So far we have seen that a variable is iteratively searched for from the local scope to the built-in scope until it is found and the corresponding value is used. By the way, it means that variables defined in higher-level scopes are read-only in lower-level scopes. I mean, we can use higher-level variables in lower-level scopes, but we cannot change them. Any attempt to change a variable defined in a higher-level scope would mean we change the variable only in the local scope:

x = 1
def fn():
    print(x)  # We can read variables defined in higher-level scopes
fn()

1

x = 1
def fn():
    x = 2
print(x)  # But we cannot change their values, as any such change would be local only and would not propagate to the higher level.

1

The keywords global and nonlocal enable us to both change higher-level variables and to manipulate the variable lookup process. For example, the keyword global says that:

• The variable(s) following it are to be immediatelly searched for in the global namespace (skipping the local and all non-local namespaces)
• It is possible to change these variables in the global namespace.

It is basically a direct connection to the global namespace (for that particular variable).

The keyword nonlocal does the exact same thing with the difference that it connects to the non-local scope.

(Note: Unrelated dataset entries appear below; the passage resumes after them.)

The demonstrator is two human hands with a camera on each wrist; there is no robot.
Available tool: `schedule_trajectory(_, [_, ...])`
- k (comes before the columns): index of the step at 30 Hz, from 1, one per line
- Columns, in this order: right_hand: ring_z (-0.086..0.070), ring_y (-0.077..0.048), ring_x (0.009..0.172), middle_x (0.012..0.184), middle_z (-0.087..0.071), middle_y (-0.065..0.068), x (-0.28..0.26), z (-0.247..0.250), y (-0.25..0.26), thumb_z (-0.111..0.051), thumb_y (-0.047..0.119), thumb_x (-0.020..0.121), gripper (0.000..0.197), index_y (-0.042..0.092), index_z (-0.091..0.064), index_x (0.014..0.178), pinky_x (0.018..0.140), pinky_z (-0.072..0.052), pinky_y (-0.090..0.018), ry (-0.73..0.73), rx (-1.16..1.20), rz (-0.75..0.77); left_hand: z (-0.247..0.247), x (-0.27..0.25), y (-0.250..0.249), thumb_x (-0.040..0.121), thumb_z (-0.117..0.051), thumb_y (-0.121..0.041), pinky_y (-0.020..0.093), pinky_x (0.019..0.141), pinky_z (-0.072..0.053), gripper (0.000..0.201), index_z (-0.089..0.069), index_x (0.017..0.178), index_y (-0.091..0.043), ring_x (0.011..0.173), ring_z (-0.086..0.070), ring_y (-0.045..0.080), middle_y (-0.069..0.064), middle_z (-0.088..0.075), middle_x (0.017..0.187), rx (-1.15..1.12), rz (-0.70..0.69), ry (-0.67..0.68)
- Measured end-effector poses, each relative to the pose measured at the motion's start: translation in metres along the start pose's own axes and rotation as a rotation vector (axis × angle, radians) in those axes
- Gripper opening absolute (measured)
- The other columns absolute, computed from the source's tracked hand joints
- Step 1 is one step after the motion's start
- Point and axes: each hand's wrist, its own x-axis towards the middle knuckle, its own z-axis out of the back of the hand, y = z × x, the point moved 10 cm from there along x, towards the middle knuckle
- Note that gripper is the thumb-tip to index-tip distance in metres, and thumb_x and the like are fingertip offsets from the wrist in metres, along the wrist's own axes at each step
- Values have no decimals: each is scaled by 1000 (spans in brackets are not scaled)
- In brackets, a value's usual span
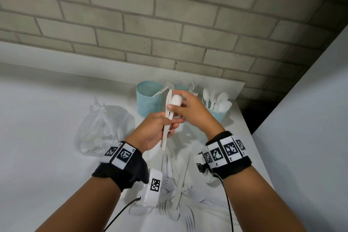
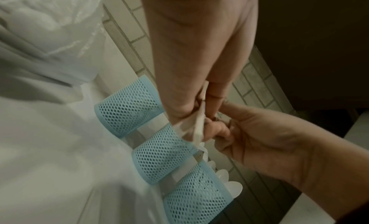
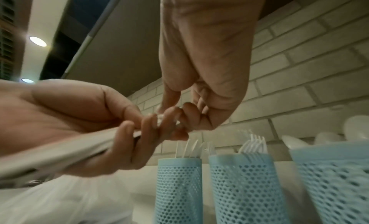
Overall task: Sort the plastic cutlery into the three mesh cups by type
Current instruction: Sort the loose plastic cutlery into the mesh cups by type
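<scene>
Over on the left lies a crumpled clear plastic bag [image 1: 102, 128]. Next, the left hand [image 1: 152, 132] curls its fingers round white plastic knives [image 1: 167, 118]. The right hand [image 1: 190, 109] pinches a white plastic spoon [image 1: 176, 100] above three blue mesh cups [image 3: 245, 188]. Only the head view shows the loose white cutlery pile [image 1: 180, 198] on the white table [image 1: 37, 137].

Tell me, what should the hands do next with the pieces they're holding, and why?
Probably the right hand should pull the spoon it pinches free of the knives the left hand grips, then drop it into the right cup, since that cup already holds only spoons.
</scene>
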Motion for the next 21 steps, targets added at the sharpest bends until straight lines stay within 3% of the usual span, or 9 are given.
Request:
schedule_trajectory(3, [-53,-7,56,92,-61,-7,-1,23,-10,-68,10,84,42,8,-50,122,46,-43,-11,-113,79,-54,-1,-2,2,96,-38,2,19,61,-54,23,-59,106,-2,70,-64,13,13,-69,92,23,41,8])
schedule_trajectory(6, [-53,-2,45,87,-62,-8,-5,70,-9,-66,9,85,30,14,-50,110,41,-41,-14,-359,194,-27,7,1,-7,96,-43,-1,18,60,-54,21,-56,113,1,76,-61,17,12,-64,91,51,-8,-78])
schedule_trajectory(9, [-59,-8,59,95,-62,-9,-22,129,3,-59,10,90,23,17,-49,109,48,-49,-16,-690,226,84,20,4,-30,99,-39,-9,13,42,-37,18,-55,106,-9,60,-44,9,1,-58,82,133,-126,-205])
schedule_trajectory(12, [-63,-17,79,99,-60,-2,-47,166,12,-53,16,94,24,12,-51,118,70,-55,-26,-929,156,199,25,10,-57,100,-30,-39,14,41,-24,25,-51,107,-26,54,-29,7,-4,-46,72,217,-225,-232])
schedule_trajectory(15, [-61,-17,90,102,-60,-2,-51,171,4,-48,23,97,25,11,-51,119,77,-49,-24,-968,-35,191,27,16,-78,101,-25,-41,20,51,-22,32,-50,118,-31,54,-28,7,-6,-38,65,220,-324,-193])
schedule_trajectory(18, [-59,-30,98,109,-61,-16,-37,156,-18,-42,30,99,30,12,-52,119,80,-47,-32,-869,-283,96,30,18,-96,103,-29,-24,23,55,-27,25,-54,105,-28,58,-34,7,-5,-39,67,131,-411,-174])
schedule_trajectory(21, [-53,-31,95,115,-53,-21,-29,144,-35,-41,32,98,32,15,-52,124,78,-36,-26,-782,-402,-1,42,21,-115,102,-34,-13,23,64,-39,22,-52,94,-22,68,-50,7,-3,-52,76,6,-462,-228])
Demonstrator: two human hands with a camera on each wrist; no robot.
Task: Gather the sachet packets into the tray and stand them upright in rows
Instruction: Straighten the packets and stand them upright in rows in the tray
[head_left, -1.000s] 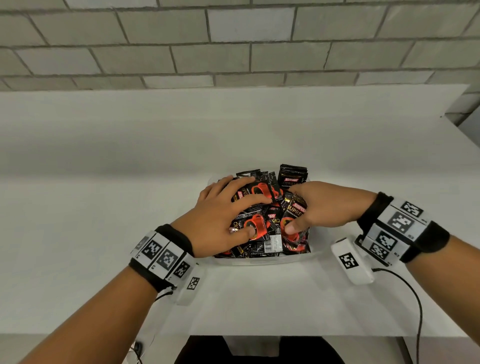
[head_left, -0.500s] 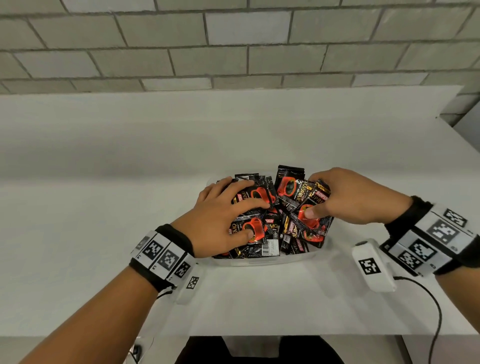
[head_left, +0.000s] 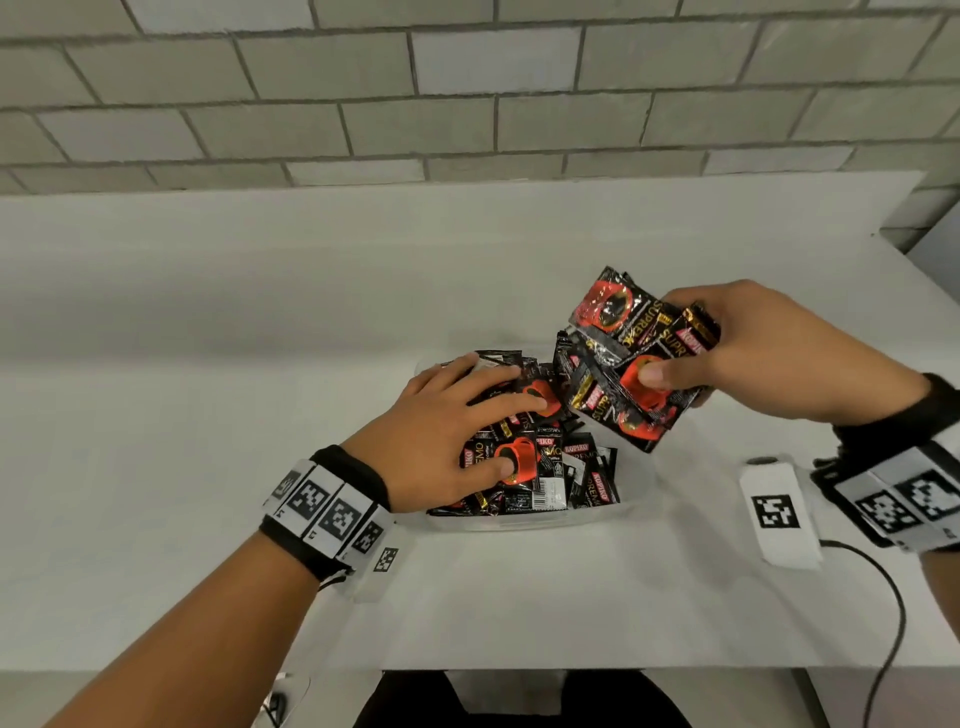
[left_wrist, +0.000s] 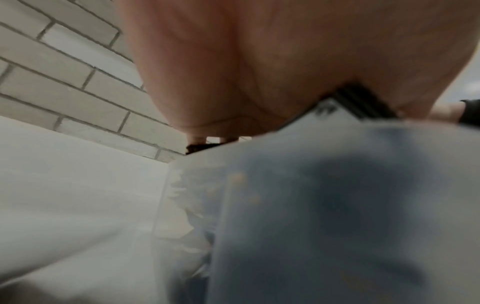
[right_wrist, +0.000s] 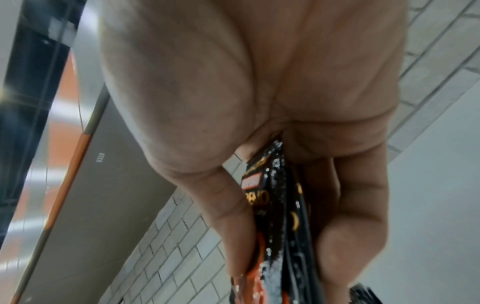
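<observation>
A clear plastic tray (head_left: 647, 512) in the middle of the white table holds several black-and-red sachets (head_left: 582, 467), lying jumbled and leaning. My left hand (head_left: 514, 434) lies over the left part of that pile, fingers spread fairly straight and thumb pressing a sachet's red cup picture. My right hand (head_left: 670, 343) pinches a bundle of several sachets (head_left: 618, 358), thumb on the front, fingers behind, lifted above the tray's right side. The right wrist view shows that bundle (right_wrist: 272, 205) edge-on between the thumb (right_wrist: 233, 216) and fingers. The left wrist view shows only the palm (left_wrist: 246, 61) and the blurred tray wall (left_wrist: 298, 195).
The white table (head_left: 208, 415) runs back to a grey brick wall (head_left: 467, 104). Its right edge (head_left: 914, 270) slants away near my right hand. A black cable (head_left: 893, 623) hangs from my right wrist over the front edge.
My right hand gripped a bundle of sachets in the tray and raised it up and to the right. The left hand has stayed on the pile.
</observation>
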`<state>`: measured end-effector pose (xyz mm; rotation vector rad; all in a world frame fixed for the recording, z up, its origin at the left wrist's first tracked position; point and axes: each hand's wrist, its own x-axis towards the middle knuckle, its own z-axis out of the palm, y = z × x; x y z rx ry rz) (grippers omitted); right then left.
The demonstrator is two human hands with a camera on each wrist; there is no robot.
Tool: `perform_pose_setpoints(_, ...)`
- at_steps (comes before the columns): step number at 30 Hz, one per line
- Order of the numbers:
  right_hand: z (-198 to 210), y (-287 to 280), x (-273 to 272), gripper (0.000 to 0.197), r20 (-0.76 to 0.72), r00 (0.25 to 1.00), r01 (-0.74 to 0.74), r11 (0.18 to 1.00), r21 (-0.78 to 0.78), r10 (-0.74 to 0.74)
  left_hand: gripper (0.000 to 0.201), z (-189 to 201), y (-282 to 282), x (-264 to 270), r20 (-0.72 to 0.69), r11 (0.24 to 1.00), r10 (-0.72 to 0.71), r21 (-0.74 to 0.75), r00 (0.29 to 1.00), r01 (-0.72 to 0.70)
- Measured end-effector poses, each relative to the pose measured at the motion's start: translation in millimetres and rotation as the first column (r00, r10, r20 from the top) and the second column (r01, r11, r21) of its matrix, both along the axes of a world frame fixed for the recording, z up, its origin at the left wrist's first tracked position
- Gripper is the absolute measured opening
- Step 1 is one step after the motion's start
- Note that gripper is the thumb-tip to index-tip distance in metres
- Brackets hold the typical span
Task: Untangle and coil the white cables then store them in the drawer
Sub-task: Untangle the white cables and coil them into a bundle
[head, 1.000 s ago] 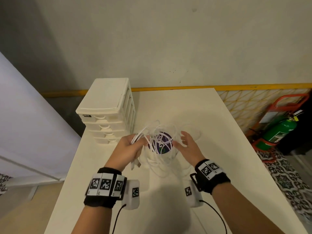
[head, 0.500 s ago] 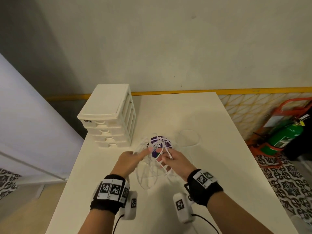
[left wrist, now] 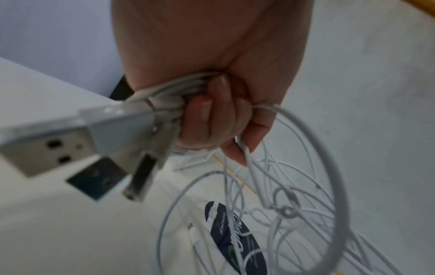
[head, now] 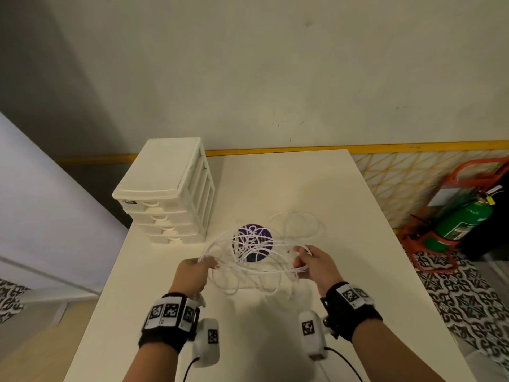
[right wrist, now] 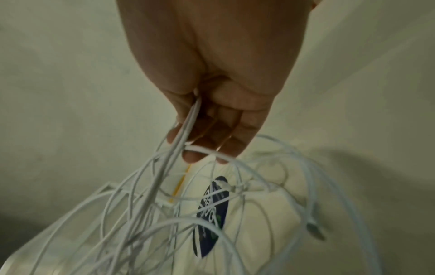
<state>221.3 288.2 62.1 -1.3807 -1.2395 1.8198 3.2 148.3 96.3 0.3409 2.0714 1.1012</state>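
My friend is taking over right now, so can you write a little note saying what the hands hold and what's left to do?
Left hand: grips a bunch of white cables near their plugs.
Right hand: fingers pinch strands on the other side.
The tangle is stretched between the hands, above the table.
The drawers look shut.
Done: cables picked up.
Left: untangle, coil, store in a drawer.

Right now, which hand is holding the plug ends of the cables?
The left hand. Its curled fingers grip the cables beside their metal plugs; the right hand holds only plain loops.
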Motion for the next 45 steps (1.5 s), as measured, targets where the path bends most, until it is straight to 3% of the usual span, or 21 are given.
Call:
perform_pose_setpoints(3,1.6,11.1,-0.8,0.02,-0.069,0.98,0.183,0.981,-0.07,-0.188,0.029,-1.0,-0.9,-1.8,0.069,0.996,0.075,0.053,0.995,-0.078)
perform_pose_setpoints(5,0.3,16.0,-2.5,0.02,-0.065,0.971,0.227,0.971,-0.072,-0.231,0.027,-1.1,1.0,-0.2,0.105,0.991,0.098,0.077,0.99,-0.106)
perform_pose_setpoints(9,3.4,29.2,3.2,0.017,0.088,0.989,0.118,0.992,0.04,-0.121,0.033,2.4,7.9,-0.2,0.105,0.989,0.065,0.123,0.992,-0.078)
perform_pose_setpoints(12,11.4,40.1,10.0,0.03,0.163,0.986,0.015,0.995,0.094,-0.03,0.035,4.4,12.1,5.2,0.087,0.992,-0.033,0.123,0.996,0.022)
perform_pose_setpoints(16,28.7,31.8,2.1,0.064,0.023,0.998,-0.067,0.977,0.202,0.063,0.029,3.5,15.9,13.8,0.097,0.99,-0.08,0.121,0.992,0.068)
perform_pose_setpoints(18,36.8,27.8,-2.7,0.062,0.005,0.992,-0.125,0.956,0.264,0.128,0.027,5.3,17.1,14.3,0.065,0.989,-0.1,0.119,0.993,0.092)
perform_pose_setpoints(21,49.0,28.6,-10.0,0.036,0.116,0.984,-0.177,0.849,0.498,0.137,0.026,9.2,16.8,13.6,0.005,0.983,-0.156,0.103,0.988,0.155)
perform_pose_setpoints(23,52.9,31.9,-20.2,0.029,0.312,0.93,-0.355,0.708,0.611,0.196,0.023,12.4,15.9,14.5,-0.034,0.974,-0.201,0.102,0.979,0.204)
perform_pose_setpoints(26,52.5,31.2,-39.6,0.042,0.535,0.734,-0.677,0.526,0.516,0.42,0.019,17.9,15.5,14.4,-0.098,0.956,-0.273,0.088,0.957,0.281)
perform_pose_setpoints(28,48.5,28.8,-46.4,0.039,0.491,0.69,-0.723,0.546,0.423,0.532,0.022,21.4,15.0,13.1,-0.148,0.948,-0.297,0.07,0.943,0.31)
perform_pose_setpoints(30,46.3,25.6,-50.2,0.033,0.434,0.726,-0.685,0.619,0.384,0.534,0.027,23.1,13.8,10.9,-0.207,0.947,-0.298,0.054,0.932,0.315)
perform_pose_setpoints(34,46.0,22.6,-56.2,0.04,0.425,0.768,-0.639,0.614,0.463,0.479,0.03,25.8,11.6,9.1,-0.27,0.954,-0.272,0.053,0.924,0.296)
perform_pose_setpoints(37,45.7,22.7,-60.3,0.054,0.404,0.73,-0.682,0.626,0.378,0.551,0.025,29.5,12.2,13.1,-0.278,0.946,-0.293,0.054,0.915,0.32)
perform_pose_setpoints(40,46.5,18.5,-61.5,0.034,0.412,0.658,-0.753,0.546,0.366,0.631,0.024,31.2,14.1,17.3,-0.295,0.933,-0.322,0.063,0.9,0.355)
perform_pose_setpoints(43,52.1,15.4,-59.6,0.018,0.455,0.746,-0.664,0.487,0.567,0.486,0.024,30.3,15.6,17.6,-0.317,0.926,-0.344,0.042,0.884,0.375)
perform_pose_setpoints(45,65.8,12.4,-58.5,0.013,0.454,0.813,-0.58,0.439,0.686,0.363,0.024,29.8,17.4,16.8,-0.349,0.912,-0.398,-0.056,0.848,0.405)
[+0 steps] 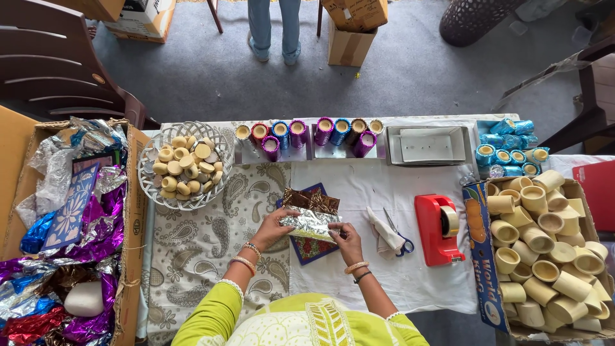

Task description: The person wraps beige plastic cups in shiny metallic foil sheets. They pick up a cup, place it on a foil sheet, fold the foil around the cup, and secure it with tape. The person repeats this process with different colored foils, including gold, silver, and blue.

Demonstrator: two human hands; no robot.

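Observation:
My left hand (274, 225) and my right hand (344, 238) hold a silver foil-wrapped piece (309, 223) between them, one at each end, just above the table. Under it lie a brown foil sheet (312, 200) and a dark patterned mat (311, 248) on the white cloth (359, 192). To the right of my right hand lie scissors (398, 238) on a folded cloth (383, 232), then a red tape dispenser (438, 229).
A white basket (148, 189) of pale round pieces stands at back left. Foil-wrapped cups (307, 133), empty metal trays (427, 145) and blue cups (510, 154) line the far edge. A box of coloured foil (64, 243) is left, a box of plain cups (544, 250) right. A person's legs (274, 29) stand beyond.

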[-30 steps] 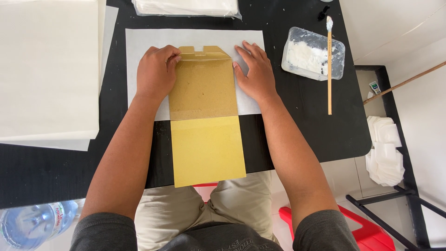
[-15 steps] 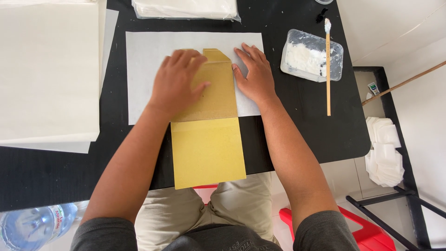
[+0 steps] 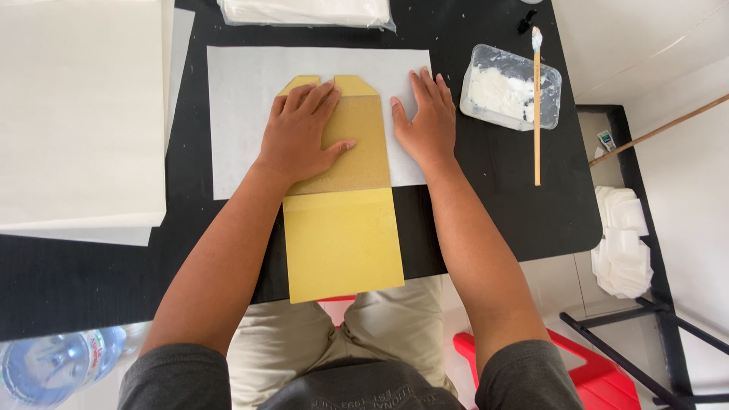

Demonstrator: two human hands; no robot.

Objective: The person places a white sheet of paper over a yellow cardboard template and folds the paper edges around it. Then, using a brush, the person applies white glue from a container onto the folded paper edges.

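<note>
Brown card (image 3: pixel 357 148), folded, lies on a white sheet (image 3: pixel 243 114) mid-table; its yellow panel (image 3: pixel 342 243) hangs over the near edge. Left hand (image 3: pixel 304 137) presses flat on the fold, fingers spread, gripping nothing. Right hand (image 3: pixel 425 121) rests open on the sheet just beside the card. Step looks like creasing; firm, even pressure seems needed. Card matte, stiff; tub (image 3: pixel 510 95) of white paste and brush (image 3: pixel 537 99) to the right.

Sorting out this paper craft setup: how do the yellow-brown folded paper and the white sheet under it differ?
The yellow-brown folded paper is creased, with flaps at its far end; the white sheet lies flat and unfolded. The folded paper hangs over the near edge of the black table; the sheet lies wholly on it. The left hand presses the folded paper; the right hand rests mostly on the sheet. Both are paper.
</note>
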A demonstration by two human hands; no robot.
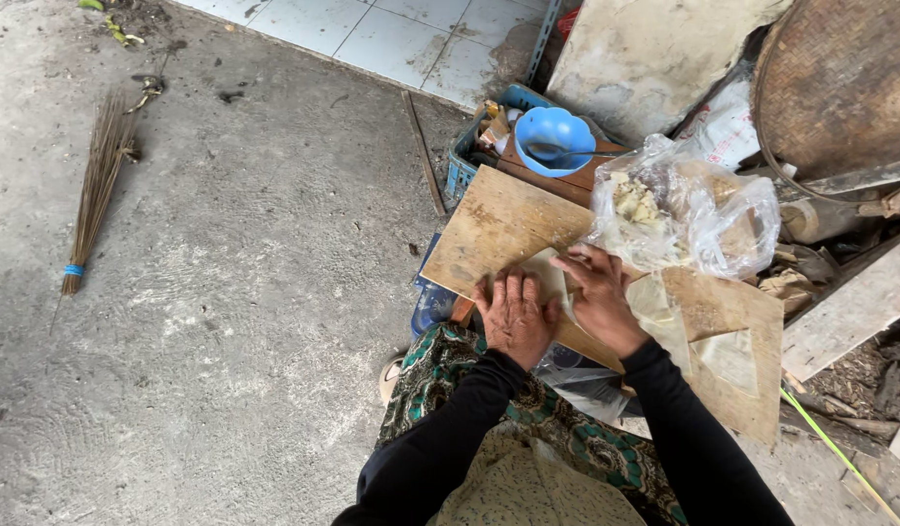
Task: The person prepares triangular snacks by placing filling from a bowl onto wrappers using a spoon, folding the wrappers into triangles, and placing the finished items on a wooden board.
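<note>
Concrete floor (235, 292) fills the left side of the view, grey and rough, with a stick broom (97, 185) lying on it, its bristles bound by a blue band near the lower end. Pale tiles (391, 29) border the floor at the top. Toward the middle, a worn wooden board (498, 219) serves as the surface, propped over a blue crate (461, 170) and angled down to the right. On it lies a thin pale wrapper sheet (552, 278). The person's left hand (515, 317) rests flat on the board at the sheet's left edge, fingers (508, 290) spread and extended, gripping nothing. Just beside it, the right hand (598, 297) presses on the sheet with its fingers (574, 265) stretched forward and open, touching the sheet rather than clasping it. Both arms wear dark sleeves above a green patterned cloth (450, 365) over the lap. Behind the hands, a blue bowl (555, 136) with a spoon in it stands on a brown plank. Right of that, a clear plastic bag (693, 209) holds pale lumps and sits on the board's upper edge. 2 more pale sheets (732, 356) lie on the board's right part. At the far right, a woven round tray (844, 83) leans among scrap wood
</note>
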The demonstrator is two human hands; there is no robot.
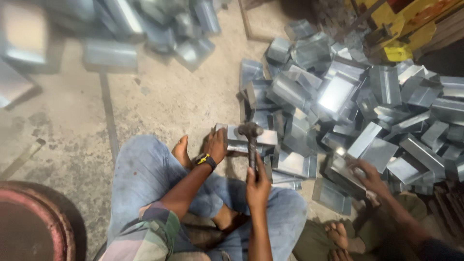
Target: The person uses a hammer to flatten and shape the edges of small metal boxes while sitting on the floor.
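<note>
I sit cross-legged on a concrete floor in blue jeans. My left hand [216, 145], with a watch on its wrist, presses down on a folded sheet-metal piece [244, 138] lying in front of my feet. My right hand [256, 182] grips the handle of a hammer [251, 137]. Its dark head rests on or just above the top of that metal piece.
A large heap of shiny folded metal pieces [357, 101] spreads to the right. Another heap [145, 29] lies at the top left. A second person's hand [367, 175] reaches into the right heap. A rusty round rim [46, 212] is at the bottom left, and yellow equipment [406, 34] at the top right.
</note>
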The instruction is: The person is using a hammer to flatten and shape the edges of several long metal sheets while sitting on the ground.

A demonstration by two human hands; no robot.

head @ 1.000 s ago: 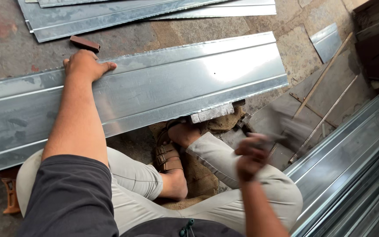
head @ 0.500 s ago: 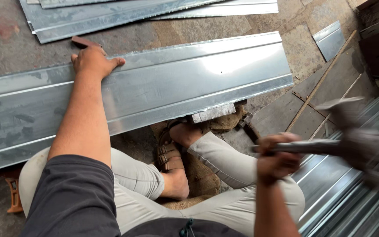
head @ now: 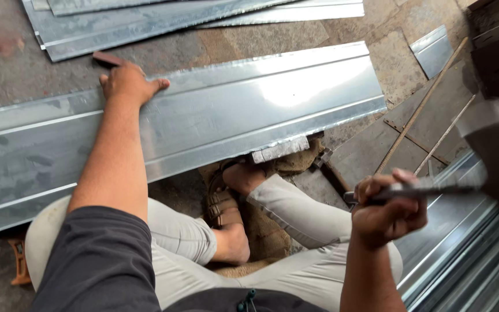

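The left hand point(head: 127, 84) is pressing flat, fingers spread, on the metal sheet point(head: 232, 115); the right hand point(head: 389, 209) is clenching its grip around a raised hammer point(head: 492, 151) off to the sheet's right.

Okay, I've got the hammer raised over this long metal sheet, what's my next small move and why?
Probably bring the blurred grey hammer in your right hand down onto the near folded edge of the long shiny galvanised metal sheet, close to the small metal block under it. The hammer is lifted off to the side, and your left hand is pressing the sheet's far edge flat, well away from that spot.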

We can demonstrate this behavior like this. First, we define three nested functions and define a variable x in each of them but with a different value:

x = 0
def fn1():
    x = 1
    def fn2():
        x = 2
        def fn3():
            x = 3
            print(f'inside fn3: {x = }')
        fn3()
        print(f'inside fn2: {x = }')
    fn2()
    print(f'inside fn1: {x = }')
fn1()
print(f'inside global scope: {x = }')

inside fn3: x = 3
inside fn2: x = 2
inside fn1: x = 1
inside global scope: x = 0

Then we introduce a single change: In the bottom-most scope, instead of defining x, we declare that we want to use the one defined in the global scope. We can see that indeed the value of x in the global scope is then used here in the bottom-most scope. Other scopes remained untouched.

x = 0
def fn1():
    x = 1
    def fn2():
        x = 2
        def fn3():
            global x
            print(f'inside fn3: {x = }')
        fn3()
        print(f'inside fn2: {x = }')
    fn2()
    print(f'inside fn1: {x = }')
fn1()
print(f'inside global scope: {x = }')

inside fn3: x = 0
inside fn2: x = 2
inside fn1: x = 1
inside global scope: x = 0

We can even change the global variable from the inner scope:

x = 0
print(f'at the start of global scope: {x = }')
def fn1():
    x = 1
    def fn2():
        x = 2
        def fn3():
            global x
            x = 3
            print(f'inside fn3: {x = }')
        fn3()
        print(f'inside fn2: {x = }')
    fn2()
    print(f'inside fn1: {x = }')
fn1()
print(f'at the end of global scope: {x = }')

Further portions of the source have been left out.